In a lengthy interview with ESPN's Tim MacMahon, Parsons touched on several aspects of Jordan's decision, which played out in a heavily covered, social media-driven saga on Wednesday leading up to Jordan putting pen to paper to remain in Los Angeles.
Parsons said he texted Jordan, who responded to him “randomly” and confirmed Mavericks owner Mark Cuban was unable to contact Jordan on Wednesday. Meanwhile, a Clippers contingent that reportedly included head coach Doc Rivers, Chris Paul, Blake Griffin, Paul Pierce, J.J. Redick and owner Steve Ballmer descended upon his Houston home and remained there until Jordan officially signed his contract.

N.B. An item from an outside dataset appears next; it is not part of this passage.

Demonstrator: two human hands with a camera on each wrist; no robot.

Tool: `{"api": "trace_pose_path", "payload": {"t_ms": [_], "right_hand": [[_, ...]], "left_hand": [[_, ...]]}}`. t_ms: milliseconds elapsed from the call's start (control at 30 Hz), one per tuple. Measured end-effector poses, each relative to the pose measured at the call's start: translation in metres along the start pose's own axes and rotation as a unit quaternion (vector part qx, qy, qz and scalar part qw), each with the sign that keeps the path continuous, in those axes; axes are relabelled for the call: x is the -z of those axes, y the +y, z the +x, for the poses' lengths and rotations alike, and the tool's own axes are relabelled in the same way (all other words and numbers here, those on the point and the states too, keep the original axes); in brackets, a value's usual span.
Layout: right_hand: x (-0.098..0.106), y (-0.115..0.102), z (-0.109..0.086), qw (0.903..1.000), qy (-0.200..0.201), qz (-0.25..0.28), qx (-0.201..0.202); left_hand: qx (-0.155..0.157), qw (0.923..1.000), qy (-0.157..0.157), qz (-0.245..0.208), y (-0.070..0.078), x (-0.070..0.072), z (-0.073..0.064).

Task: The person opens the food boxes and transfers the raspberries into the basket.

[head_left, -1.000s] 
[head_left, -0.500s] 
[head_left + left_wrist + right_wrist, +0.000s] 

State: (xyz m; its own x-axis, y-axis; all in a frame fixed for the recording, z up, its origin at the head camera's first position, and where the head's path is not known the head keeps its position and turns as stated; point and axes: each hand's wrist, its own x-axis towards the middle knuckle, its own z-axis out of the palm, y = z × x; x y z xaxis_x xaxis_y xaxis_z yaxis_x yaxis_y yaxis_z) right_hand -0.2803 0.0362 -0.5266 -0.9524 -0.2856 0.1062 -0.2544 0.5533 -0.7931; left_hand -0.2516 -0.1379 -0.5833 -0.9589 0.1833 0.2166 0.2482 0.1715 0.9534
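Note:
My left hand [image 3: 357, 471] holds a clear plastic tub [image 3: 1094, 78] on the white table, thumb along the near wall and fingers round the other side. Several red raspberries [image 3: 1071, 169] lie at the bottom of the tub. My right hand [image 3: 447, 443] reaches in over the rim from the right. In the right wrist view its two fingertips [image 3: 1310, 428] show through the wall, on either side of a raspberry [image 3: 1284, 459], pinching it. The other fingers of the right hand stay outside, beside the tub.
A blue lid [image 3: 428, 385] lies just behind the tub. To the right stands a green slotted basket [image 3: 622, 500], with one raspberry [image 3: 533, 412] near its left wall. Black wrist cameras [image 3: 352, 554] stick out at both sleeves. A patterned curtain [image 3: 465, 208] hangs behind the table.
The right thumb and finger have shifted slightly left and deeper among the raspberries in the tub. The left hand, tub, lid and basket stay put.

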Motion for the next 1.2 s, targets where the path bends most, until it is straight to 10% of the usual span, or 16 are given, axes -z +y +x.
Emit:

“He’s complacent in L.A., and I think that was a safer bet than for him to make a big decision and branch off and go do his own thing," Parsons told ESPN. "He was probably nervous. He was probably scared. I don’t know because I haven’t talked to him. He’s a good dude. I don’t think he’s a bad person for this. I think he’s just confused. This decision was just way too big for him and he wasn’t ready to be a franchise player.”
Parsons, who was a key recruiter in the process for Dallas, admitted to having called Jordan daily even after he committed to joining the Mavericks. He told ESPN that Cuban called him Monday to tell him he thought Jordan had “cold feet.” Parsons called Jordan's last-minute reversal “unethical and disrespectful” and said Dallas did everything it could to keep him.
“It’s a lot of pressure. Maybe he got nerves about being a franchise player and having the pressure of leading a team," Parsons said. “He’s very comfortable in L.A. He can play behind Chris Paul, play behind Blake Griffin. That’s what I thought he didn’t want. Throughout the process, that’s what he told me he didn’t want. He wanted to take the next step in his career. He wanted to be the man on his team and build something special.”
When asked about where the Mavericks go next, Parsons said the ramifications for Dallas, which had structured its off-season moves around the expected signing accordingly, were the “worst part,” admitting the entire franchise has been placed in jeopardy. Parsons, who became close with Jordan over the past few weeks, said it wasn't personal, but remained highly critical as he defended Cuban's efforts.
“He wasn’t ready for being a franchise player," Parsons told ESPN. “He was scared. He was scared to take the next step in his career. There was no other reason other than that he was comfortable and he has friendships there. How you make a business decision like that is beyond me. How you ignore an owner like Mark who is in your hometown just waiting for a chance to talk to you is beyond me.”